Descrição de chapéu Governo Bolsonaro

Bolsonaro diz que tendência é indicação de filho para Secom morrer

Carlos Bolsonaro anunciou que retomará mandato de vereador no Rio de Janeiro

Talita Fernandes
Brasília

Um dia depois de ter dito em entrevista que poderia nomear o filho Carlos Bolsonaro ministro da Secom (Secretaria de Comunicação), Jair Bolsonaro afirmou nesta quinta-feira (22) que a tendência é que isso não se concretize, pois o ato poderia ser enquadrado como nepotismo.

"A tendência é esse assunto morrer", disse ao ser questionado sobre postagem de seu filho na qual ele anuncia que vai deixar de ajudar diretamente o governo de transição.

Na manhã desta quinta, o vereador Carlos Bolsonaro usou as redes sociais para dizer que retomaria o mandato na Câmara de Vereadores do Rio. Ele está licenciado do cargo desde julho para ajudar o pai no período eleitoral e de transição.

"O nome do meu filho foi levantado. Passei [a informação] para [o site] O Antagonista, que ligou para mim. Não tem nada certo, acho difícil que ele aceite ir para lá [Secom]. Seria levado para o lado do nepotismo. Nunca pratiquei isso, não me interessa fazer. Agora, é uma pessoa extremamente competente", disse o presidente eleito ao deixar o prédio onde fica o Comando da Marinha, em Brasília.

Na manhã desta quinta, o vereador Carlos Bolsonaro usou as redes sociais para dizer que retomaria o mandato na Câmara de Vereadores do Rio. Ele está licenciado do cargo desde julho para ajudar o pai no período eleitoral e de transição.

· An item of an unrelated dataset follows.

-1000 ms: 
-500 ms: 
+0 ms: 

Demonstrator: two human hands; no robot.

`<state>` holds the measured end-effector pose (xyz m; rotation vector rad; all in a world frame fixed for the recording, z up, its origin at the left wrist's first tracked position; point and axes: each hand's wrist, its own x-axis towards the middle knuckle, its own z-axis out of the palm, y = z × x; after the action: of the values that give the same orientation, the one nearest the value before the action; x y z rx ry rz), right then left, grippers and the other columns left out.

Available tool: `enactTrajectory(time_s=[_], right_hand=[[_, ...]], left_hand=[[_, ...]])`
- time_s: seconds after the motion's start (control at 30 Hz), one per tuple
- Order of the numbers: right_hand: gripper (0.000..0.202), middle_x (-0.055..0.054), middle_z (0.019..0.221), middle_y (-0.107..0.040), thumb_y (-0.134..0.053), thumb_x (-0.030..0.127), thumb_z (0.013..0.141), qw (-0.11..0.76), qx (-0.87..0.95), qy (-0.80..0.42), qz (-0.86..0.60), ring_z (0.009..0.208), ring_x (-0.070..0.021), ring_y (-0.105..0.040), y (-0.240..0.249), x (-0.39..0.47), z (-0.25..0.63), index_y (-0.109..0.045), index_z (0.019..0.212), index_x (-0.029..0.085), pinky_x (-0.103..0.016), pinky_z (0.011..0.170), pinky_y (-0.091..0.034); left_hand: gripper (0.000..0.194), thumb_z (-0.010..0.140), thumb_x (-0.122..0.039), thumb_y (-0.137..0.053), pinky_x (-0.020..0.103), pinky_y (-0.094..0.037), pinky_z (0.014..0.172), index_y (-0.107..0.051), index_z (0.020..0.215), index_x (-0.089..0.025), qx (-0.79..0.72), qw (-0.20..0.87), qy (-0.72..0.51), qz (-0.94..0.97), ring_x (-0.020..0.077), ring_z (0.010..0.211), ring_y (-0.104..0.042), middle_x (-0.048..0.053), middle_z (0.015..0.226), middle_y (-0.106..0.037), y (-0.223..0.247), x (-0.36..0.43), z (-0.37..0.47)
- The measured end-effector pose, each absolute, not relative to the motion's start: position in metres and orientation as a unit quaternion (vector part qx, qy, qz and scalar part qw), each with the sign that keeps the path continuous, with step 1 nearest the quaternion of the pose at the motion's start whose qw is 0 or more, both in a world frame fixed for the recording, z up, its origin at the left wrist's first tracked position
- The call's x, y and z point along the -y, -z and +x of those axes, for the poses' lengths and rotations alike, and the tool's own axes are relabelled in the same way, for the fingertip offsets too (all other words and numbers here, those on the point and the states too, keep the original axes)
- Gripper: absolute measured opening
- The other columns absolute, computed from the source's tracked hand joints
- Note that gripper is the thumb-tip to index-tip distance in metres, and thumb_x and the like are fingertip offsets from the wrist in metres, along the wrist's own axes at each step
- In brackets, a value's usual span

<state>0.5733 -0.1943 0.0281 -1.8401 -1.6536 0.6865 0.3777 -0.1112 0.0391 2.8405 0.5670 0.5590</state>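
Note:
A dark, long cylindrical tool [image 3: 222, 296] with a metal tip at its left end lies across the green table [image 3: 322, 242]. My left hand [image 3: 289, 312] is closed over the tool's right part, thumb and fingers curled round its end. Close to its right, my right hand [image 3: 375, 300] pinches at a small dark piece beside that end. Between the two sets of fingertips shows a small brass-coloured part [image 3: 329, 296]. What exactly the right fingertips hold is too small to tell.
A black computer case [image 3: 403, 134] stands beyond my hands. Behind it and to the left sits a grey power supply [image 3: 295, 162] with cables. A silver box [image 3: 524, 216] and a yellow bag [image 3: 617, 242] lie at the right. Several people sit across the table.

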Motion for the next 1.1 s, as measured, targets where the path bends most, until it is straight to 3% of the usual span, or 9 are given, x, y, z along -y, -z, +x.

"O meu ciclo de tentar ajudar diretamente chegou ao fim. São 18 anos de vida pública dedicados ao que acredito. Estes últimos 3 meses de licença não remunerada para acompanhar o que sempre acreditei se encerram. Semana que vem volto às atividades na Câmara de Vereadores do Rio", escreveu Carlos.

 

Ele disse também que, desde quarta, deixou de ser o responsável por alimentar as redes sociais do pai. "Desde ontem não tenho mais, por iniciativa própria, qualquer ascensão às redes sociais de Jair Bolsonaro."

Filho mais próximo a Jair, ele é o responsável por alimentar as redes sociais do pai e por elaborar a estratégia de comunicação por meio das redes sociais.

A decisão de voltar ao mandato, anunciada nesta quinta, é uma mudança ao que estava definido no fim de semana. A assessoria do vereador disse à Folha que ele renovaria o pedido de licença para permanecer ao lado do presidente eleito em Brasília.

Em entrevista ao site O Antagonista, na quarta, Bolsonaro disse que avalia devolver à Secom o status de ministério, que foi retirado em 2016 pelo presidente Michel Temer.

O capitão reformado disse que "é importante ter o filho ao seu lado" e que ele é "fera nas mídias sociais". 

Como a Folha publicou esta semana, o presidente eleito estuda profissionalizar a comunicação de seu governo, mas enfrenta resistência dos filhos. Em especial, a de Carlos, que é crítico à imprensa e usa as redes sociais diariamente para criticar veículos de comunicação e jornalistas.